Fator desestabilizador

O golpe não foi algo repentino, ele foi amadurecendo aos poucos. O motivo alegado era o comunismo. O contexto, porém, era bem mais complexo: a estatização promovida por Jango e as visões conflitantes entre a política e a economia de ambas as correntes de pensamento, particularmente da extrema direita e extrema esquerda, vinham se contrapondo desde o início do século XX, sendo as alternativas mistas ainda em estágio embrionário.

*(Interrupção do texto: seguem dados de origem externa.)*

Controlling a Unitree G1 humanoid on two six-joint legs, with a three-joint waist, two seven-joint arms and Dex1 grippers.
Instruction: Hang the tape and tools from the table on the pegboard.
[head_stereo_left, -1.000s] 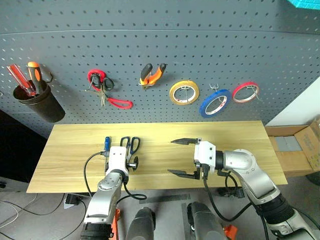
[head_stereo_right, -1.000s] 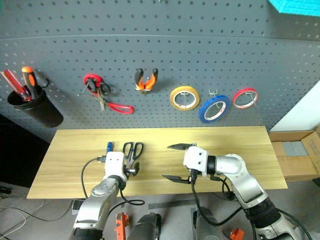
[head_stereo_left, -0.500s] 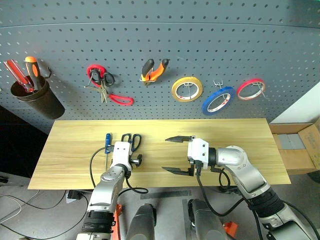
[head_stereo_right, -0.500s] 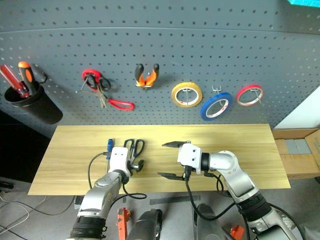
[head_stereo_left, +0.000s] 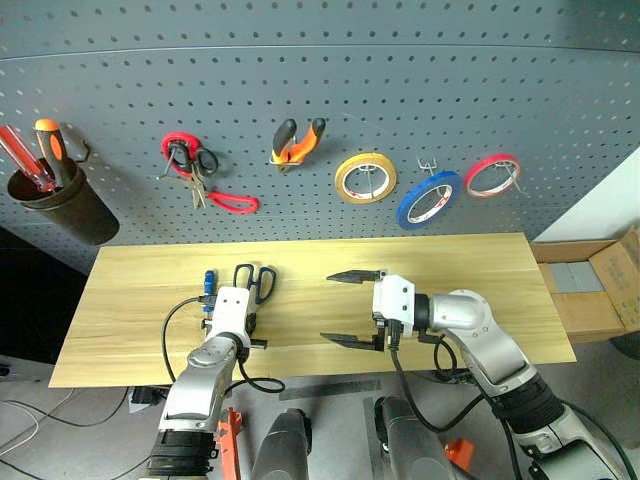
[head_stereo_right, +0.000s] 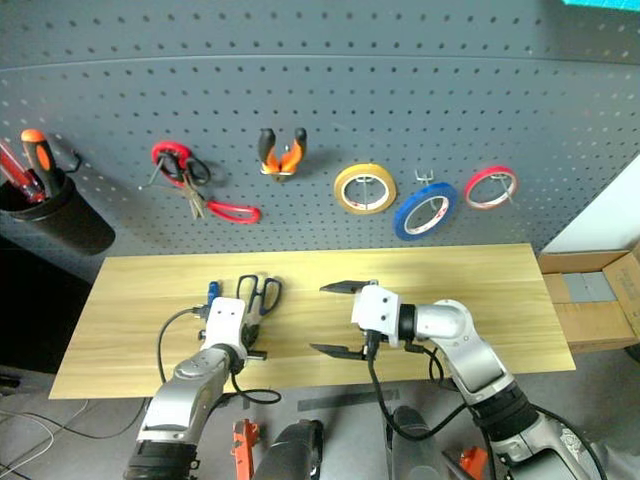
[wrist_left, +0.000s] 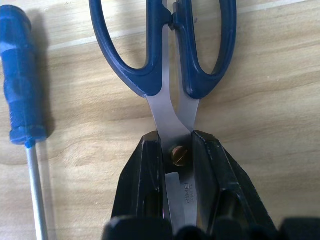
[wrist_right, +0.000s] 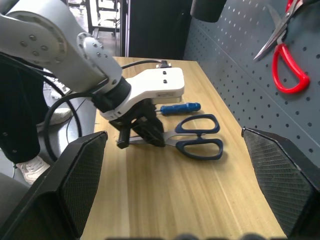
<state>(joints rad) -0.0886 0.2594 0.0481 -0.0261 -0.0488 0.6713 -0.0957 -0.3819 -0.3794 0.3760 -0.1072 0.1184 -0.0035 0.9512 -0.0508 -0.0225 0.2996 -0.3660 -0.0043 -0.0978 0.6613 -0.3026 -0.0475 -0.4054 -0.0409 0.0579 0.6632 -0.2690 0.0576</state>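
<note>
Spanning the whole back of the scene, the pegboard (head_stereo_left: 420, 90) carries the hung items: a black cup (head_stereo_left: 60, 205) of screwdrivers at far left, red-handled snips (head_stereo_left: 205, 180), the pliers (head_stereo_left: 297, 143) with orange-and-black handles, a yellow roll (head_stereo_left: 365, 178), the blue tape (head_stereo_left: 428, 200) and a thin red roll (head_stereo_left: 492, 175), each on its own hook. Below it lies the table (head_stereo_left: 480, 270) of light wood.

Reaching in from the right, the right arm bends at the elbow so that its forearm runs across the table toward the left. The right gripper (head_stereo_left: 352, 308) points sideways at about table height over the middle of the table, its 2 fingers spread wide with nothing between them.

On the left, the left arm stretches forward and slopes down to the tabletop. The left gripper (wrist_left: 176, 145) is closed tight on the scissors (wrist_left: 170, 60), its 2 fingertips (wrist_left: 150, 150) pinching the silver blades at the brass pivot screw. The scissors lie flat on the table with their dark blue handles pointing toward the pegboard, away from the gripper. Just beside them, on the robot's left, lies a blue-handled screwdriver (wrist_left: 22, 100), roughly parallel to the scissors and apart from both the scissors and the gripper.
</note>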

O golpe militar de 1964 começou a ocorrer dez anos antes, em 1954. Um movimento político-militar conservador descontente com Getúlio Vargas, com sua condição de ex-ditador e com denúncias de corrupção, aliado aos Estados Unidos, tentou derrubar o então presidente Getúlio Vargas, que abafou o golpe terminando com sua própria vida num suicídio. A repercussão da carta-testamento de Getúlio Vargas conteve quaisquer movimentações e desestabilizou profundamente a estrutura política do Brasil.

Passados o impacto e a comoção social que se seguiram ao suicídio, em 1955, opositores de Vargas tentaram impedir as eleições, sabendo da provável derrota do grupo.

Houve assim uma tentativa de golpe, impedida pela ação firme e corajosa do marechal Henrique Batista Duffles Teixeira Lott, que garantiu a eleição e a posterior posse de Juscelino Kubitschek.